Step 1 — Build Your Household
Tell us about your family
The numbers below will update throughout the page to reflect your household's situation, were you a Rohingya refugee.
Your family's entire food budget: $48 a month.
That's not a grocery run. That's everything. No restaurant meals, no snacks, no backup. The World Food Programme provides cash assistance that Rohingya families use to buy all their food. In 2026, that dropped to as little as $7 per person per month for many families — while the rest of the world watched foreign aid budgets get slashed.
($12/person — best case scenario)
(~$350/person — USDA 2024 estimate)
Source: WFP Bangladesh (April 2026); USDA Thrifty Food Plan 2024
The minimum emergency standard. Just enough to survive — not thrive.
Source: USDA Economic Research Service
"It is very difficult to understand how we will survive now with only $7. Our children will suffer the most."
— Mohammed Rahim, camp resident, Cox's Bazar (April 2026, via Associated Press)
In 2026, after global aid cuts, 17% of Rohingya households saw their support fall to just $7 per person per month — below what it costs to buy enough food in the local market.
Your family gets 96 liters of water a day. To do everything.
That's drinking, cooking, bathing, brushing teeth, washing clothes, and flushing the toilet — for your entire household. Rohingya families collect an average of 24 liters per person per day. That's it. No tap you can turn on a second time. No shower. No washing machine.
(24 L/person — April 2026 average)
(~350 L/person — EPA estimate)
Source: JRP WASH Sector (ISNA 2025); US EPA WaterSense
What does 24 liters actually look like?
24 liters per person covers drinking and cooking. Everything else — bathing, sanitation, laundry — is what's left over. In the camps, latrines are shared: 20 people share one functional toilet.
Your family sees a doctor twice a year. And that's the plan.
Not because of distance or cost — because that is the entire service level the humanitarian system can fund. Two outpatient visits per person per year is the 2026 target in the camps. When a child gets sick in November and December, there are no more visits. And in 2026, the health budget was cut by 47%.
Target: 2 per person
~4 per person (CDC, 2023)
Source: JRP Health Sector (2026); CDC National Ambulatory Medical Care Survey
If your family gets sick, here's who the system can see this year
Each circle = one person. Pink circles = covered by 2 annual visits.
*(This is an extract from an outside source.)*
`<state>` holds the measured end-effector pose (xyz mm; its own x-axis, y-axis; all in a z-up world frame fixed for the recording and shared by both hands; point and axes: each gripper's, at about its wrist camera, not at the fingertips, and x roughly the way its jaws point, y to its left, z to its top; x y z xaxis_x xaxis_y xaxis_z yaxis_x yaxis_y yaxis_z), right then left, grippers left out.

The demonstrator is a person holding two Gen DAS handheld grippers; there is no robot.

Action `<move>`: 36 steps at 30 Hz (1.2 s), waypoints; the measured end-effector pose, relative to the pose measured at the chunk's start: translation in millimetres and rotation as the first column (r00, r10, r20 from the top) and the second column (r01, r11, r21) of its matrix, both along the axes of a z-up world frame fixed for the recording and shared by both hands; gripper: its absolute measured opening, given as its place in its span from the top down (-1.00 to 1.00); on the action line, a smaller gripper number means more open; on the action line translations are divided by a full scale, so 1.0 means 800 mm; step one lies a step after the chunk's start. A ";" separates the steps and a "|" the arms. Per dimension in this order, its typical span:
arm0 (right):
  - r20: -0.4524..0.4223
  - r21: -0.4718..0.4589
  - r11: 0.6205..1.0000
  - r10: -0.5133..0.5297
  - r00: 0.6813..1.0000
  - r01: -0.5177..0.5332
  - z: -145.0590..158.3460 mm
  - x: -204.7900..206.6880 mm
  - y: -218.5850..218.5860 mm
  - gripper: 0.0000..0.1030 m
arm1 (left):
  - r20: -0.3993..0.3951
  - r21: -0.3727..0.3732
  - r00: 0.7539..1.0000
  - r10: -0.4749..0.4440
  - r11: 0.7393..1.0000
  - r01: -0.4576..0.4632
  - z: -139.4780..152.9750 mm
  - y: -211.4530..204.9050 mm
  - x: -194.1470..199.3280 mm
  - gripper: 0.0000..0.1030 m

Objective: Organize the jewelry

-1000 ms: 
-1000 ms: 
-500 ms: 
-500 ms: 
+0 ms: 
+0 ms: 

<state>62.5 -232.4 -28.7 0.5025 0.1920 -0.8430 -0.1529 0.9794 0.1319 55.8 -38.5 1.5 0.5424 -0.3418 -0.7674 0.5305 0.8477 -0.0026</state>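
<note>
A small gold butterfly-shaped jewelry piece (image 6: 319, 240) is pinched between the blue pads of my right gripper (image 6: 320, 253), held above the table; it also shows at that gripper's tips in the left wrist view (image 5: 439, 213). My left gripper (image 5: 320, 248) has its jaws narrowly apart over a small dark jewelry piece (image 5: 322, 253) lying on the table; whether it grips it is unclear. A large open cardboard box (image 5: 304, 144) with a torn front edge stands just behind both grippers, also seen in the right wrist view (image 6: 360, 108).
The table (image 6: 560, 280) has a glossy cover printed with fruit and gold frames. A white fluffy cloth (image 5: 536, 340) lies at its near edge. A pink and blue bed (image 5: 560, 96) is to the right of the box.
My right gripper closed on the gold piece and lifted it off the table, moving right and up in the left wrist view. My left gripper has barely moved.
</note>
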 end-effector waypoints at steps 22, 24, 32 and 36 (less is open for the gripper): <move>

The 2026 health budget is the "absolute minimum" needed to keep facilities open. Mobile clinics, medicine stockpiling, and physiotherapy have all been cut.
2 of your children need school.
The system can only reach 1.
In Cox's Bazar, 64% of children who need education can access a learning center. These aren't traditional schools — they're community learning centers, often in deteriorating shelters, where children share textbooks. Volunteer teachers are the backbone, and in 2026, even their small incentive stipends are at risk.
552,954 children in need — 237,247 still have no learning opportunity
Source: National Center for Education Statistics (2023–24)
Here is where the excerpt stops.